The technology has its flaws, chiefly lack of feeling which can lead to inordinate exertion of force in the mechanical arms used to perform tasks. Developers are troubleshooting the flaw with a new technology called the “Internet of the mind” or the “brain-net” where there is two-way communication between the command centre and the foreign implements.
The anticipated brain-net may usher in total immersion entertainment involving all the five senses instead of just sight and audio.
Kaku explains that whereas in the 1920s, technological capacity to tape-record sound and light facilitated the transition from silent movies to “talkies”, the brain-net might set off an all-encompassing transformation in the creation and reception of films. “… in the future, the entertainment industry may make the next transition, recording all five senses, including smell, taste, and touch, as well as the full range of emotions.”
“Telepathic probes would be able to handle the full range of senses and emotions that circulate in the brain, producing a complete immersion of the audience in the story… We would smell the perfume of the heroine, feel the terror of the victims in a horror movie, and relish the vanquishing of the bad guys,” Kaku anticipates.
He also expects to a day when nanotechnology will be used to enhance medicine. This ambitious technology will involve micro-electrical-mechanical systems (MEMS), the size of cells, entering a patient’s bloodstream to administer medication.
“An elaborate machine with gears, levers, pulleys, and even motors can be made smaller than the period at the end of this sentence. One day a person may be able to put on a telepathy helmet and then command a MEMS submarine using wireless technology to perform surgery inside a patient,” Kaku says.
On another positive score, the future of the brain-net may involve helping the disabled manipulate household appliance and walking by mentally guiding mechanical limbs.
The technology may, however, spell the end of creativity.
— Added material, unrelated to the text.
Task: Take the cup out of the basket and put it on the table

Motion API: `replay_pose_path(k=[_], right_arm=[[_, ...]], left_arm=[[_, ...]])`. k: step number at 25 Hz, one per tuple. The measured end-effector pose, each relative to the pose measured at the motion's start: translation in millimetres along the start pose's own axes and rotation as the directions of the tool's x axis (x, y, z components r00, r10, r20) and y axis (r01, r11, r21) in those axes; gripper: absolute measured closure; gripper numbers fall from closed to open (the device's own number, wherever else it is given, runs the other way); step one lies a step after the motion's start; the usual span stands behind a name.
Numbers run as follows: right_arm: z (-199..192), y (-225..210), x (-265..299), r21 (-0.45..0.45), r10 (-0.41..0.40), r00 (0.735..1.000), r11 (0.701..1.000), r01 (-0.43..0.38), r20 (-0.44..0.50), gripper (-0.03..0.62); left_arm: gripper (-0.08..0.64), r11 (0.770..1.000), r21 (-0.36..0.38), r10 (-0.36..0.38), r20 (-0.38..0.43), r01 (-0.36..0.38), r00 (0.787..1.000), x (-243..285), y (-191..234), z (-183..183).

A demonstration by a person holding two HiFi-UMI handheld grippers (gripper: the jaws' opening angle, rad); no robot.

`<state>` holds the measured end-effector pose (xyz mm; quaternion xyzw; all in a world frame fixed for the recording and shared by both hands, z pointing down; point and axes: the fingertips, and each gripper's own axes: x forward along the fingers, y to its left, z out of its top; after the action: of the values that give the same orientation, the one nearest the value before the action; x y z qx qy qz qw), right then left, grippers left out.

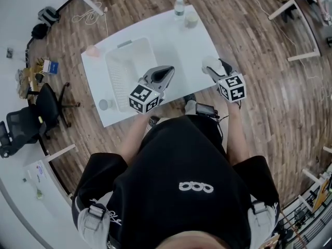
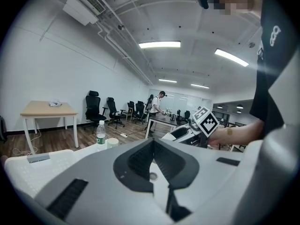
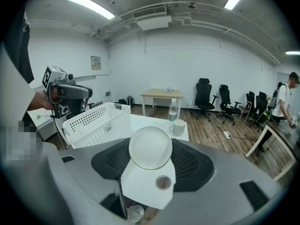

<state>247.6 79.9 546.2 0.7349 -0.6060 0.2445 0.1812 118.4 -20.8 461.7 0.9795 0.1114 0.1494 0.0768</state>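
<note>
A white cup (image 3: 150,144) sits between the jaws of my right gripper (image 3: 151,158), its round end facing the camera. In the head view the right gripper (image 1: 218,71) holds that cup (image 1: 209,64) over the right edge of the white table (image 1: 176,45). The white perforated basket (image 1: 128,69) stands on the table's left half, and I cannot see inside it. My left gripper (image 1: 162,77) hovers at the basket's near right corner, jaws together with nothing between them. In the left gripper view its jaws (image 2: 152,161) meet in a narrow V.
A water bottle (image 1: 179,7) and a pale cup (image 1: 191,18) stand at the table's far edge. A pink cup (image 1: 92,51) and a clear cup (image 1: 104,104) flank the basket's left side. Office chairs (image 1: 31,115) and desks surround the table; a person (image 2: 158,104) stands far back.
</note>
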Motion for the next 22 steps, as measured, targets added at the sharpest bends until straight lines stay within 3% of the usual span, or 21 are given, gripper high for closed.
replay_pose_path(k=[12, 17, 22], right_arm=[[-49.5, -0.1, 75.8, -0.082, 0.116, 0.975, 0.988, -0.134, -0.190, 0.319], [-73.7, 18.7, 121.2, -0.128, 0.189, 0.942, 0.965, -0.231, -0.278, 0.319], [-102.5, 42.2, 160.2, -0.173, 0.242, 0.885, 0.927, -0.332, -0.398, 0.318]], left_arm=[[0.551, 1.000, -0.015, 0.020, -0.025, -0.020, 0.999, 12.4, -8.0, -6.7], [0.551, 0.998, -0.034, 0.056, -0.032, -0.057, 0.998, 11.3, -3.2, -12.3], [0.551, 0.993, -0.057, 0.101, -0.041, -0.103, 0.994, 8.1, 4.4, -20.0]])
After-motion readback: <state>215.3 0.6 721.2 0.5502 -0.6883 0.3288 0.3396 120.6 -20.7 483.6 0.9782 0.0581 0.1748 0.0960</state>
According to Kaku, artists may visualise their artwork in their minds and have the image displayed on a holographic screen in 3-D.
“Since the image in the mind is not as precise as the original object, the artist could then make improvements on the 3-D image and dream up the next iteration. After several cycles, the artist could print out the final image on a 3-D printer,” Kaku says.
Engineers could also deploy their imagination to create scale models of bridges, tunnels, and airports, and revise their blueprints using thought alone. “Machine parts could fly off the computer screen and into a 3-D printer,” anticipates Kaku.
There can be, of course, an apocalyptic downside to this elimination of human agency. If realised, this high-end technology could make our lonely planet far less habitable.
“Having every wish come true is something that only a divinity can accomplish. However, there is also a downside to this celestial power. All technologies can be used for good or for evil,” Kaku warns.
“Ultimately, science is a double-edged sword. One side of the sword can cut against poverty, disease, and ignorance. But the other side can cut against people in several ways,” he says.
The lethal edge might involve deploying robotic surrogates, armed with high-tech weapons to unleash terror on far-away civilians.
The problem of consciousness inevitably inclines neuroscience to the big questions: “What lurks behind our eyes? This raises haunting questions like: Do we have a soul? What happens to us after we die? Who am ‘I’ anyway?” Kaku asks.
If he appropriately ascribes these questions to neurology, then the evolutionary world view underlying Kaku’s book holds him back from aspiring to the demands of the questions.
This explains an inadequate view of humanity, whereby Kaku views man as a sophisticated machine, and the brain as an incarnate control centre which it is permissible to genetically reengineer for optimal functionality.
As with all evolutionary science, this forebodes efficiency without empathy and convenience without conscience.